The Goslins hid behind false walls for the rest of the war, in spite of peril right on their doorstep and even closer. Several Germans regularly came into the home to be entertained by the housekeeper. Right across the street was local Nazi headquarters. Unlike diarist Frank and family, the hidden Jews were never caught, although Goslins Sitrick said the war ended fortunately when it did. The secret could not have been kept much longer.
Eventually, the Goslins emigrated here. Herman met his namesake, who had his own hands full several hundred miles south in the winter of 1944-45, and compared notes. Through marriage, the two timelines of life and its morals met and merged.
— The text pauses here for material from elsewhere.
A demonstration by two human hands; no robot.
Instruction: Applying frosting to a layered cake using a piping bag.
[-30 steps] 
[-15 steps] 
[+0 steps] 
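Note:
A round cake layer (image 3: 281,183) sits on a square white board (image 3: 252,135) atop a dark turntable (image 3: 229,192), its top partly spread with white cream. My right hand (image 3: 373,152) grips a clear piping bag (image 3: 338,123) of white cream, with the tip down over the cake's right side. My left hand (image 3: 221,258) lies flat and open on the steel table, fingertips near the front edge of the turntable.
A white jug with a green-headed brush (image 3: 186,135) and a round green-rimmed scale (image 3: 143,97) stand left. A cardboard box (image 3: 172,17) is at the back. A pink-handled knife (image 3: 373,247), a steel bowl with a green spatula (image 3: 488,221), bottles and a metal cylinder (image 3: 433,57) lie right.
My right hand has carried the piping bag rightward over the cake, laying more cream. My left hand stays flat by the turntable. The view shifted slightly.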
Given his preference, the Hawks’ honoree would rather his daughter-in-law’s story be fleshed out. And it will. But his final act as Corporal Herman Sitrick is to bear witness to the concept that two wrongs do not make a right. Sure enough, nephew Michael Socol, an obstetrics professor at Northwestern Memorial Hospital, got the full-play-by-play in the suite by the world’s most modest hero.
Sometimes, duty requires the spotlight be shined on you. Sitrick has never stopped being a hero, especially now.